Washington University School of Medicine, USA
Title: BRAFV600E is a negative prognosticator in pediatric ganglioglioma
Dahiya completed her medical schooling and Pathology residency in India followed by a research fellowship in Molecular Pathology (Massachusetts General Hospital and Harvard Medical School), retraining in Pathology (New York University School of Medicine) and Neuropathology fellowship (Washington University School of Medicine) in USA. She is currently an Assistant Professor in Department of Pathology & Immunology at Washington University School of Medicine in St Louis. Her research interest is investigation of prognostic and predictive markers in brain tumors.

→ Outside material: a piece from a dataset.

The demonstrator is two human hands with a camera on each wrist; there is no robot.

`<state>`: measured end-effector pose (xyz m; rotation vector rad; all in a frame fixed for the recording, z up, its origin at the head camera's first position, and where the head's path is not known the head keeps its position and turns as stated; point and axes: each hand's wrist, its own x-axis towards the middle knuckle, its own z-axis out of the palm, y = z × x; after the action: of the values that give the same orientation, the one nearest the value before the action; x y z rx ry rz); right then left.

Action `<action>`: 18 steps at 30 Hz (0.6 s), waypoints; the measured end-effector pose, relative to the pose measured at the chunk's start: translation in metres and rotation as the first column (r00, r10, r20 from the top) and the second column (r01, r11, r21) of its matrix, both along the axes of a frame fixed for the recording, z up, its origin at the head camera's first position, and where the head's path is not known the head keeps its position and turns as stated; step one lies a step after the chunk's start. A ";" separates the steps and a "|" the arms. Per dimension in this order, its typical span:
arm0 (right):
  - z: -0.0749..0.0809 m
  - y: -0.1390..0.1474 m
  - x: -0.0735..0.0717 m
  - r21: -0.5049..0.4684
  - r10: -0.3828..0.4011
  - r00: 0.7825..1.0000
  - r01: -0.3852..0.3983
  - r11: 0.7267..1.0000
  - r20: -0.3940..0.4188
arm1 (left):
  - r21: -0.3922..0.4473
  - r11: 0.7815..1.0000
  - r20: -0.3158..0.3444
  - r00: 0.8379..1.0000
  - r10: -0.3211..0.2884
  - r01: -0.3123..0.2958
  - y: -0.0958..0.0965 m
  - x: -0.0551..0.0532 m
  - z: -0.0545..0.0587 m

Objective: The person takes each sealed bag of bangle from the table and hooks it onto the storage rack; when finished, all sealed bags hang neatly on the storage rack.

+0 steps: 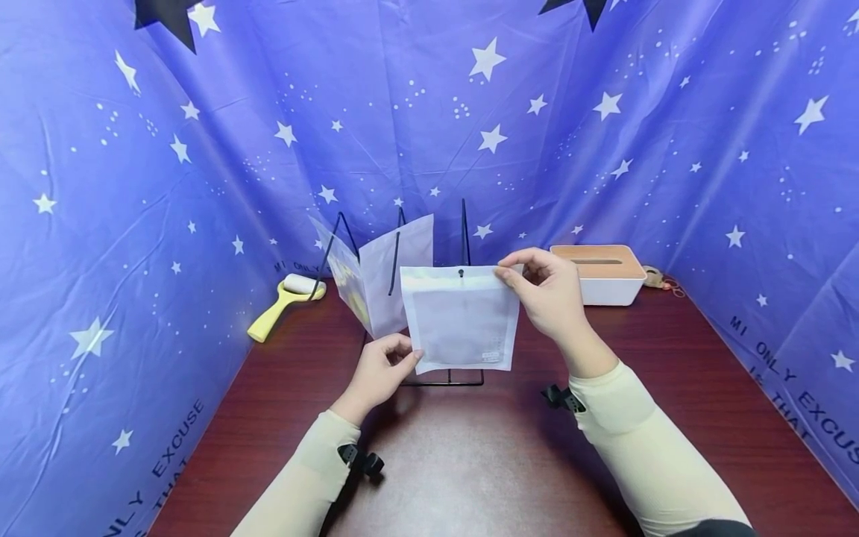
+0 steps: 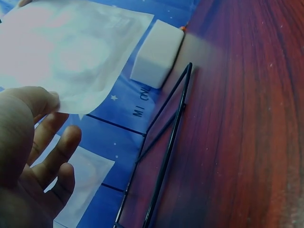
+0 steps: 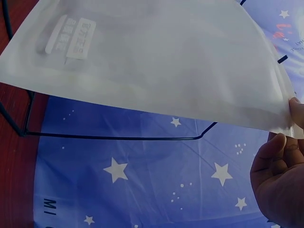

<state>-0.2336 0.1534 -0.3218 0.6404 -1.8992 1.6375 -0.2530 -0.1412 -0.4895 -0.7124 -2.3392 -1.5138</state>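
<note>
A flat white pouch [image 1: 461,321] with a small hang hole in its top edge is held upright between both hands, in front of a black wire rack [image 1: 464,231]. My right hand [image 1: 552,294] pinches its top right corner between thumb and fingers. At its lower left edge, my left hand [image 1: 382,371] pinches with thumb and forefinger, the other fingers loosely bent in the left wrist view. Small print shows near the pouch's bottom in the right wrist view. Behind and to the left, more white pouches [image 1: 397,276] stand on the rack, one with a yellow design.
A yellow-handled lint roller [image 1: 285,302] lies at the left of the dark red table [image 1: 470,462]. At the back right stands a white tissue box [image 1: 607,287] with a wooden lid, a tape roll [image 1: 652,277] beside it. Blue starry cloth [image 1: 429,112] surrounds the table.
</note>
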 end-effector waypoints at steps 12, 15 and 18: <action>0.000 0.003 -0.022 0.049 -0.034 0.999 0.033 0.998 0.021 | 0.074 0.995 0.005 0.998 0.070 -0.070 0.005 -0.020 0.007; -0.001 0.004 -0.029 0.055 -0.036 0.999 0.034 0.998 0.022 | 0.094 0.992 -0.006 0.997 0.082 -0.081 0.005 -0.030 0.001; -0.001 0.005 -0.035 0.061 -0.037 0.999 0.035 0.998 0.035 | 0.108 0.989 -0.016 0.995 0.100 -0.098 0.007 -0.035 0.002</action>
<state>-0.2688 0.1584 -0.3224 0.6012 -1.9808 1.5847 -0.2876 -0.1338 -0.4877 -0.5742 -2.2235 -1.5667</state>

Gangliogliomas are typically low-grade neuroepithelial tumors seen in the pediatric and young adult populations. Despite their often bland histologic appearance, these tumors can recur with varying frequency; however, little data exist that adequately predict ganglioglioma recurrence in children. To identify potential histopathologic features predictive of recurrence- free survival, a series of 53 pediatric gangliogliomas were evaluated. Fifteen patients (28%) exhibited disease recurrence during the study period. BRAFV600E immunohistochemistry was performed on 47 tumor samples, and histopathologic findings were analyzed against survival data. Histopathologic features associated with longer recurrence-free survival included oligodendroglial morphology, tumor cell density, microvascular proliferation, and the presence of a lymphoplasmacytic inflammatory infiltrate. Eighteen tumors (38.3%) exhibited positive BRAFV600E staining. Positive BRAFV600E staining was associated with shorter recurrence- free survival. The present study marks the largest pediatric cohort of World Health Organization (WHO) grade I gangliogliomas with accompanying histopathologic and survival data. Collectively, the combined use of histopathologic and molecular features to stratify grade I gangliogliomas into low and high risk groups provides important information relevant to the management of children and young adults with these rare tumors.